Author Contributions
Leslie Neely conceptualized the study, designed the study, designed the data analysis procedures, and led the writing of the manuscript. Katherine Holloway wrote the methods and results. Samantha Miller and Karen Cantero led data collection and data analysis. Sakiko Oyama led the data analysis of the accelerometer data. Adel Alaeddini contributed to the data analysis and writing of the discussion.
Funding
The authors received no financial support for the research, authorship, and/or publication of this article.

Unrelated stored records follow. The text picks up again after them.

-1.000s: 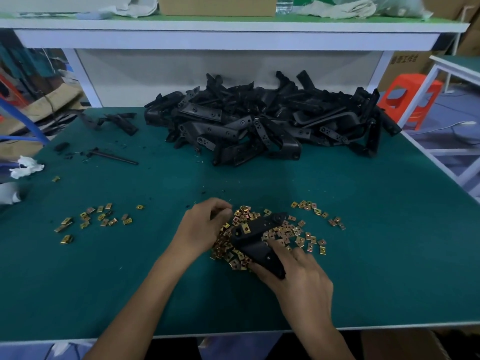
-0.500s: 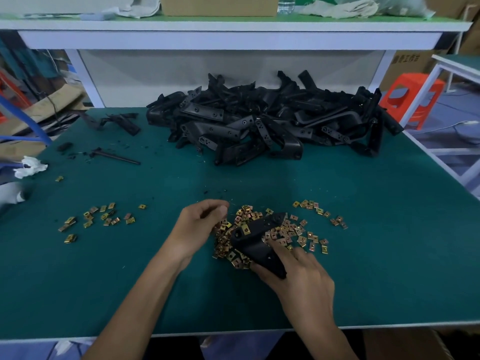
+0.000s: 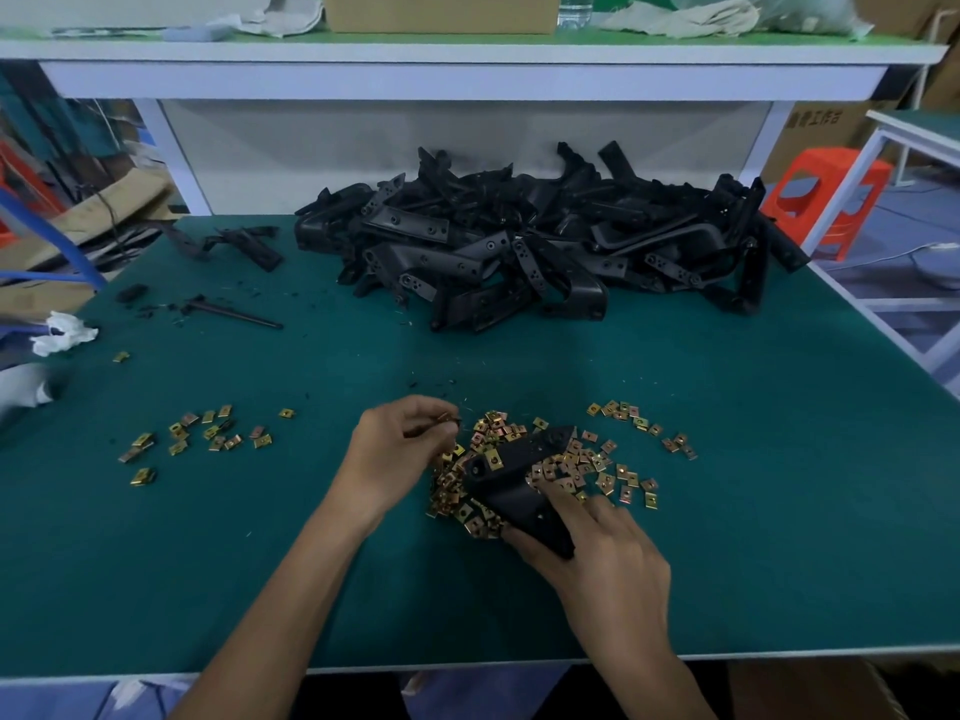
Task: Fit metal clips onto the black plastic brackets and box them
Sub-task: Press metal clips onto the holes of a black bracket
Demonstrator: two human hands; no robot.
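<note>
A black plastic bracket (image 3: 514,475) lies across a heap of gold metal clips (image 3: 576,467) near the table's front middle. One clip (image 3: 493,461) sits on the bracket's upper part. My right hand (image 3: 597,553) grips the bracket's near end, thumb on its left side and fingers over the top. My left hand (image 3: 400,449) hovers just left of the heap and pinches a single clip (image 3: 448,419) between thumb and fingertips.
A big pile of black brackets (image 3: 545,252) fills the back of the green table (image 3: 779,485). More clips (image 3: 202,439) lie scattered at the left. Loose black parts (image 3: 249,246) and a thin rod (image 3: 234,314) sit at the back left. An orange stool (image 3: 826,200) stands off the right edge.
My left hand has lifted out of the heap's left edge with one clip pinched in its fingertips. My right hand and the bracket have stayed in place.
</note>
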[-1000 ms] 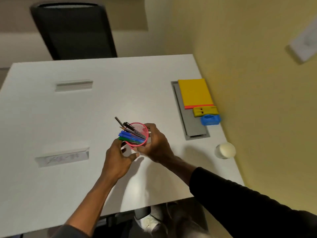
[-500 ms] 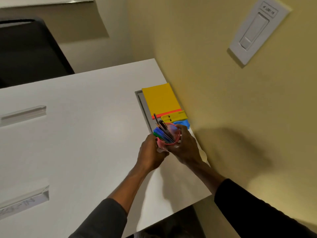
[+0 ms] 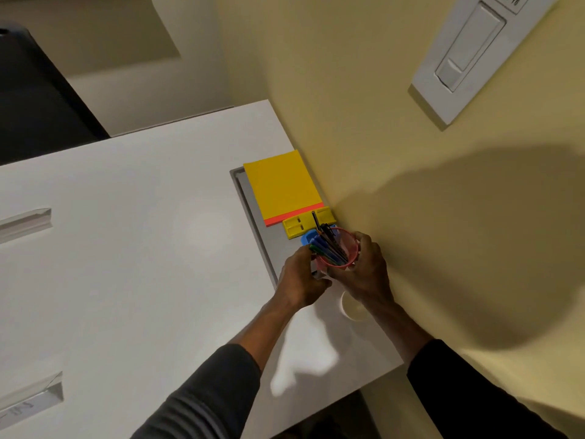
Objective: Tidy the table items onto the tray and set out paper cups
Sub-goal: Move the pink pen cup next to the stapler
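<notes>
Both hands held a pink cup [image 3: 343,248] of pens [image 3: 326,247] over the near end of the grey tray [image 3: 253,210], by the yellow wall [image 3: 364,106]. Right hand [image 3: 367,274] wrapped the cup's wall side, fingers curled and clamped on it. Left hand [image 3: 300,277] gripped the cup's lower left side, fingers closed on it; fingertips mostly hidden behind the cup. Could not tell whether the cup base touched the tray.

Pens leaned left and away out of the cup: blue and green caps low, dark ones higher.

On the tray: yellow pad [image 3: 281,185] with an orange edge at the far end, overhanging the tray's wall side. A yellow block [image 3: 297,224] lay just near of the pad. A blue item [image 3: 307,239] sat beside the block, partly behind the pens.

1 paper cup [image 3: 353,307] stood on the white table [image 3: 142,248] just near of the tray, under the right wrist, partly hidden.

2 clear holders [image 3: 25,220] at the table's left. Dark chair [image 3: 38,99] beyond the far edge. Light switch [image 3: 465,52] on the wall.
</notes>
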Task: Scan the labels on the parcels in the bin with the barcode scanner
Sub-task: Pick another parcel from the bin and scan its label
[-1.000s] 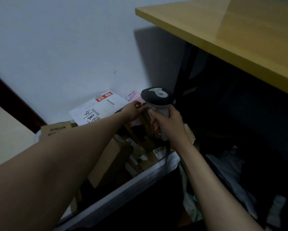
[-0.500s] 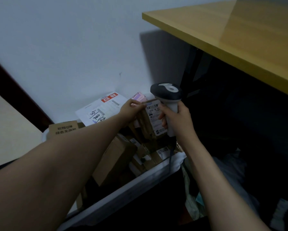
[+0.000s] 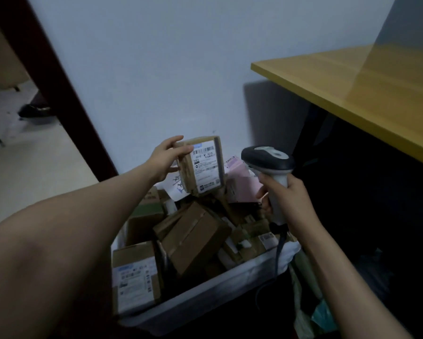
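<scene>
My left hand [image 3: 165, 159] grips a small brown cardboard parcel [image 3: 201, 166] and holds it up above the bin, its white barcode label turned toward me. My right hand [image 3: 285, 195] is wrapped around the handle of a grey and black barcode scanner [image 3: 266, 159], whose head sits just right of the parcel. Its dark cable hangs down over the bin's front rim. The white plastic bin [image 3: 205, 297] below is piled with several cardboard parcels; one at the front left [image 3: 135, 277] shows a white label.
A yellow wooden table top [image 3: 367, 94] juts over the right side with dark space beneath it. A pale wall stands behind the bin. A dark red door frame [image 3: 51, 77] runs diagonally at left. A pink packet [image 3: 241, 184] lies at the bin's back.
My left hand has lifted the labelled parcel up out of the pile. The scanner hand has stayed beside it on the right. The view has tilted up and left.
</scene>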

Declaration of Conflicting Interests
The authors declared the following potential conflicts of interest with respect to the research, authorship, and/or publication of this article: Leslie Neely and Adel Alaeddini disclosure ownership of Intelligent Behavior Analytics, LLC. This company has no conflict of interest with the current work. Katherine Holloway, Samantha Miller, Karen Cantero, and Sakiko Oyama disclose no conflict of interest.
Data Availability Statement
All data from this publication is available by request from the lead author, Leslie Neely.